This is a submission for the Hacktoberfest Open-Source AI Challenge Week 1: Touch Grass 🌿 Fieldcard — Make a plan. Step outside. Leave the scroll behind.
Modern digital platforms compete for our attention through endless feeds and notifications. Even when we want to spend time outdoors, planning an outing can become another reason to stay on our phones.
For Hacktoberfest 2026 Week 1 — “Touch Grass” — I built Fieldcard, an AI-powered outdoor outing planner designed to turn the intention of going outside into a practical, time-bounded plan. Fieldcard helps users prepare for an outdoor experience and then step away from their screens.
Here’s what it does:
Time-based planning: Choose an outing duration of 30, 60, 90, or 120 minutes.
Personalized outings: Enter a familiar park, neighborhood trail, or community garden and select your activity, pace, budget, and accessibility requirements.
Sensory challenges: Get screen-free activities that encourage you to notice the world around you, such as observing tree-bark textures or listening for different bird calls.
Packing checklist: Receive suggested essentials suited to your planned activity.
Closing reflection: Finish your outing with a short reflection.
Printable field card: Print the plan on A4 paper or save it as a PDF so you don't need to keep checking your phone.
Sample mode: Explore a clearly labelled sample plan when live AI generation is unavailable.
The goal is simple: use technology to make going outdoors easier, not to give people another feed to scroll.
🌍 Live application: https://fieldcard-touch-grass.vercel.app/ The application is deployed on Vercel. Try creating an outing plan and exploring its printable field card.
💻 GitHub repository: https://github.com/PAWANBHOWATE04/fieldcard-touch-grass The repository includes the application source code, API implementation, tests, configuration, and documentation.
I built Fieldcard using a React-based frontend and a server-side API for AI-powered plan generation.
Tech stack:
The application sends the user's outing preferences to the server-side API, which requests an AI-generated plan.
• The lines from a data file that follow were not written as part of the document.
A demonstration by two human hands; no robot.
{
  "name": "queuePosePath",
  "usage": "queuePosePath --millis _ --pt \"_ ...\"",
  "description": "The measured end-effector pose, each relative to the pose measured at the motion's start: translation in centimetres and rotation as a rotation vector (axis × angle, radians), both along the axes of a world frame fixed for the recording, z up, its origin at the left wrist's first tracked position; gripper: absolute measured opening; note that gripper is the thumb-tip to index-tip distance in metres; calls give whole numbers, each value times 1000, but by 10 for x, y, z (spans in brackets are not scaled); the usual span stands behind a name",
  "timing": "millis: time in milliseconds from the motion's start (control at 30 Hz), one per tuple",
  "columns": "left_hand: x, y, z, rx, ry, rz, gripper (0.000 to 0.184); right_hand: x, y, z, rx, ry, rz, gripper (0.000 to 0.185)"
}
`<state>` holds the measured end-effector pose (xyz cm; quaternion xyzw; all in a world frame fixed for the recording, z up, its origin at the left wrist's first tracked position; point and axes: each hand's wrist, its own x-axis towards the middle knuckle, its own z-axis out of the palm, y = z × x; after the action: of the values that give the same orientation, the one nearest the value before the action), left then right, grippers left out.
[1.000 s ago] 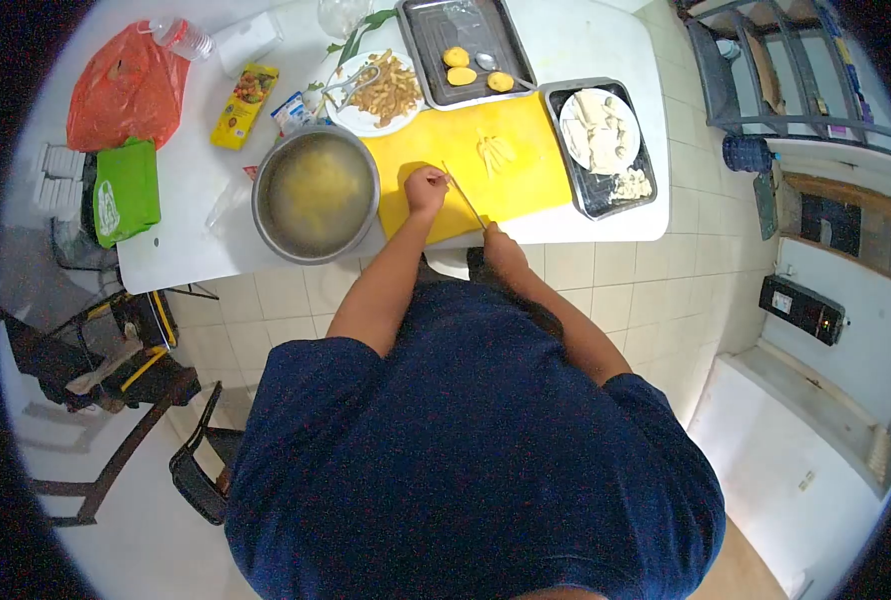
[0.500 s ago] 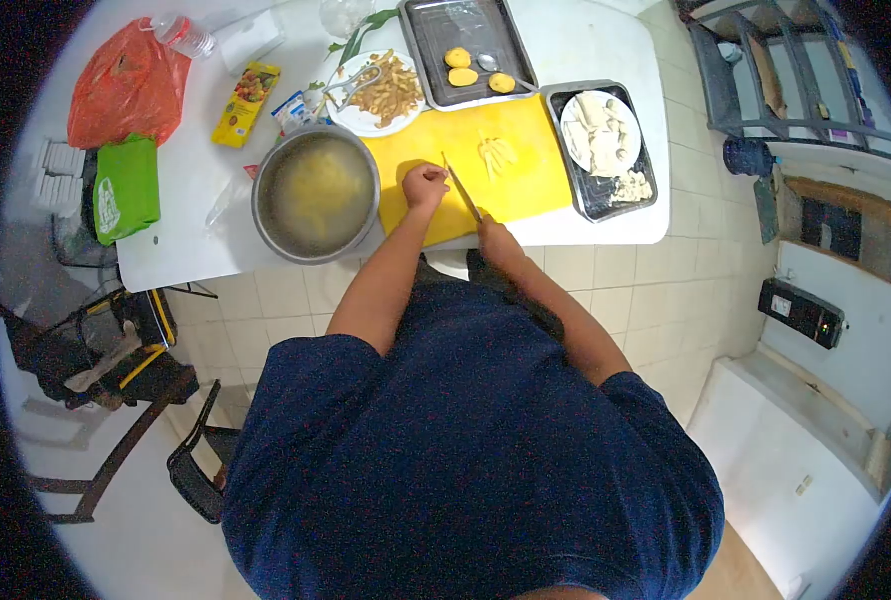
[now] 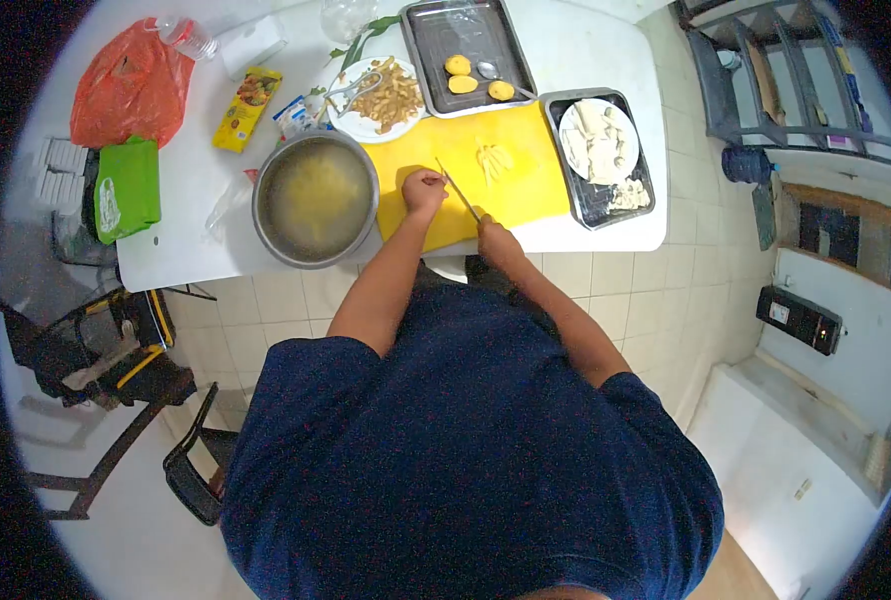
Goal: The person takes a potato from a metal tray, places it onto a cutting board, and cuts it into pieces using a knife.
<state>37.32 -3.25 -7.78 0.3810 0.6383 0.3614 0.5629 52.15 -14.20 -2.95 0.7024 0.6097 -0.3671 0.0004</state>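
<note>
My right hand [image 3: 498, 243] is wrapped round the handle of a knife [image 3: 459, 190], whose blade points up and left over the yellow cutting board [image 3: 541, 165]. Close beside the blade, my left hand [image 3: 425, 191] is closed, fingers pressed together; what they hold, if anything, is too small to tell. Yellow strips [image 3: 492, 161] lie in a small pile on the board, to the right of the knife. A metal pot [image 3: 263, 222] with cloudy water and yellow pieces stands left of my left hand.
Behind the board are a dark tray [image 3: 426, 55] with potato pieces and a spoon, and a white plate [image 3: 354, 127] of brown peelings. At right, another tray [image 3: 588, 212] holds a plate of pale pieces. Red [image 3: 131, 90] and green [image 3: 131, 190] bags lie left.
The knife and both hands have shifted only slightly at the board. My right hand keeps its grip and my left hand stays closed. The camera view has moved a little.
</note>
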Motion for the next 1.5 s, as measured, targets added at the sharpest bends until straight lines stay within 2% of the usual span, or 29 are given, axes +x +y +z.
queuePosePath --millis 133,333,533,633,733,933,1033,1133,1233,1333,1467,1500 --pt "-2 0 11 42 110 -52 6 -7 9 4 64 -33 37 20" --pt "3 1 2 -28 70 48 1 -11 19 -4 167 25 -13 17" --pt "4 1 -15 5 114 55 1 -8 9 26 38 -73 22 16" --pt "4 3 -10 -73 157 41 1 -19 11 30 23 -159 -24 16" --pt "6 0 -10 21 209 57 3 -19 12 25 16 -153 -50 16" --pt "6 0 7 -60 151 35 7 -15 23 22 -6 -194 -31 15" --pt "5 -2 7 0 104 59 9 -5 29 31 -69 -223 18 15" --pt "6 0 -6 40 136 61 10 13 25 18 -6 -218 -147 17" --pt "5 0 -3 -65 92 59 11 31 17 24 -56 -159 -67 22" --pt "6 2 -13 53 333 -7 11 32 6 29 -42 -67 -70 22" --pt "8 -6 5 104 377 -56 11 18 -3 36 -78 -25 -9 22" --pt "7 -7 1 131 382 -70 12 15 -6 35 -93 -84 23 25"
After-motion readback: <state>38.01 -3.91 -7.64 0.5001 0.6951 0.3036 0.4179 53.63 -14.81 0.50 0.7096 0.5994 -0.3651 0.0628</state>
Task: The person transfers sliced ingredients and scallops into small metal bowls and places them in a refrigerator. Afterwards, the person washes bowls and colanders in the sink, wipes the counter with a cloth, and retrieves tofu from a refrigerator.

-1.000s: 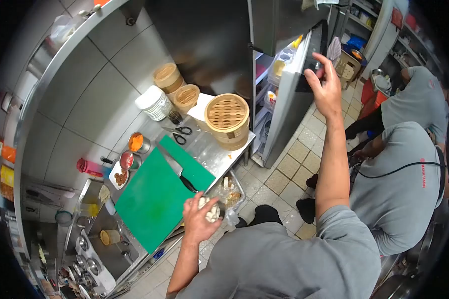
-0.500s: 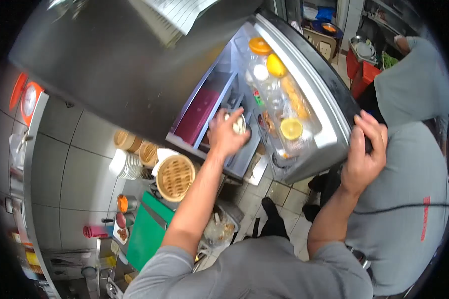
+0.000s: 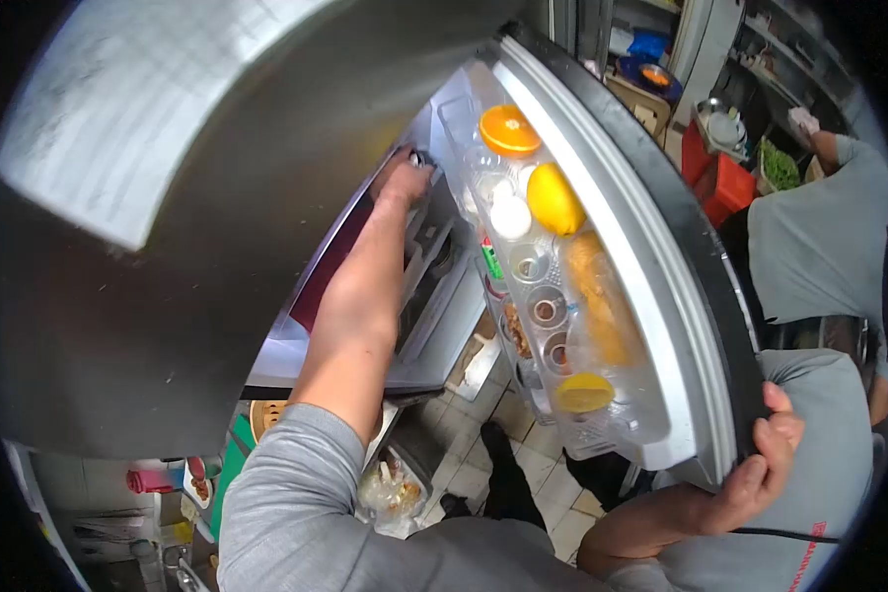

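My left hand (image 3: pixel 405 180) is deep inside the refrigerator, near its upper inner wall. Its fingers look curled, and a small shiny edge shows beside them; the rest of what they hold is hidden. The edge of the open refrigerator door (image 3: pixel 676 257) is gripped by my right hand (image 3: pixel 775 444). The door shelves carry an orange half (image 3: pixel 509 130), a lemon (image 3: pixel 555 199), white eggs (image 3: pixel 510 216), a cut lemon (image 3: pixel 585 393) and a bag of yellowish food (image 3: pixel 599 296). Beneath my left forearm is a grey drawer or shelf (image 3: pixel 429 331).
A co-worker in a grey shirt (image 3: pixel 809 247) stands at the right, near red bins (image 3: pixel 725 187) and leafy greens (image 3: pixel 779 165). Another grey-clad person's back (image 3: pixel 824 395) is close beside my right hand. A bag of waste (image 3: pixel 393 490) sits low by my left side.
My left hand has reached farther into the refrigerator; the small container of white pieces it held is no longer clearly visible. My right hand has moved lower along the door edge as my view came closer.
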Action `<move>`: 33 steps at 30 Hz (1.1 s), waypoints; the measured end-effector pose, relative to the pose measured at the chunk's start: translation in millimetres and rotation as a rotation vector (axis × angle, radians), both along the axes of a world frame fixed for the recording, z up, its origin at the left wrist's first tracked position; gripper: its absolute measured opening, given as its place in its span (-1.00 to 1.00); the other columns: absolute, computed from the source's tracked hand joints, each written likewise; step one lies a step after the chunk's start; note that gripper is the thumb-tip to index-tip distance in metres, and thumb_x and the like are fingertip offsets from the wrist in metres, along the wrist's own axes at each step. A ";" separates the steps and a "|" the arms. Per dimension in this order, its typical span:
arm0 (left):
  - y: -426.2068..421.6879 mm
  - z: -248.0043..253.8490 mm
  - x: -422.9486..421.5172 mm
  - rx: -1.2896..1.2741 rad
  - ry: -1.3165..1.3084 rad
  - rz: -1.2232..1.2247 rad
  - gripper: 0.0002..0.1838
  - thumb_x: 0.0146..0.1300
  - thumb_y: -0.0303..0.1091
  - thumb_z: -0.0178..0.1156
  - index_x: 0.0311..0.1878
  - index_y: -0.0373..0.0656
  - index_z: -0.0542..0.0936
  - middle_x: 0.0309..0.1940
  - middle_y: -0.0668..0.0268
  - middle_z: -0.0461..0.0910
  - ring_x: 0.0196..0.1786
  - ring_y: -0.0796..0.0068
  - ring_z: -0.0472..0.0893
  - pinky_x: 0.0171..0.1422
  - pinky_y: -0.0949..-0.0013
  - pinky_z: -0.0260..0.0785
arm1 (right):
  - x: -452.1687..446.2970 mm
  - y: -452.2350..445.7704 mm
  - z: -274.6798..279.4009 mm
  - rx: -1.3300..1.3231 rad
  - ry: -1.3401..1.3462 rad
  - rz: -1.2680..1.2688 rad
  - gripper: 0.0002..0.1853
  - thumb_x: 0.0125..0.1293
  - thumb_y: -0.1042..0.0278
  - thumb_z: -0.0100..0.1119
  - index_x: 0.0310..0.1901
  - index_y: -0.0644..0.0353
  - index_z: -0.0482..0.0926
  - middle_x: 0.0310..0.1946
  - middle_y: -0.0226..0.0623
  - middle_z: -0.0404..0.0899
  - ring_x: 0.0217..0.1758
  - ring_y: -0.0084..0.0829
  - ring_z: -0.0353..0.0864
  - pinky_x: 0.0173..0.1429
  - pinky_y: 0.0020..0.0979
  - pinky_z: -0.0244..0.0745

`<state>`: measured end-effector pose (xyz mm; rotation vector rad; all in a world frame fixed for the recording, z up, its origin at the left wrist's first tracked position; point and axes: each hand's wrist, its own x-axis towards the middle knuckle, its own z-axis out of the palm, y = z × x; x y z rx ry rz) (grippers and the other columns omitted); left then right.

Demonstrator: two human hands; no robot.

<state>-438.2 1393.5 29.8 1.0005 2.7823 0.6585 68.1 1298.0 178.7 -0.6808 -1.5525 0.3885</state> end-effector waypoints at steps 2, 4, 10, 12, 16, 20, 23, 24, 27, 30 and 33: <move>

JavaScript validation and normalization help keep the itinerary consistent with the selected duration.
I also added a sample-plan fallback so users can explore the experience when live generation is unavailable. Sample output is labelled to distinguish it from a live AI response.
The project passed 15 unit tests during my previous test run, and the production build completed successfully.
One important implementation detail: the model inference uses Google's hosted API; the model does not run locally. The API key is configured server-side rather than intentionally exposed in frontend code.
Open innovation makes it easier for developers to experiment with AI models, learn from available tools, and explore new applications beyond familiar chatbot experiences.
With Fieldcard, I wanted to explore a different use of AI: helping someone prepare for an offline activity rather than encouraging another extended online session.
Working with Gemma gave me an opportunity to explore an open-weight model in a practical, human-centered application. The model is only one part of the experience, though. Input validation, clear limitations, sample-mode transparency, and a useful interface are also important.
For me, open innovation is about giving developers the freedom to experiment, build useful tools, and discover new ways to apply AI to everyday problems. Best Use of Gemma — Fieldcard uses Google's Gemma 4 model (gemma-4-26b-a4b-it) to generate personalized outdoor outing plans.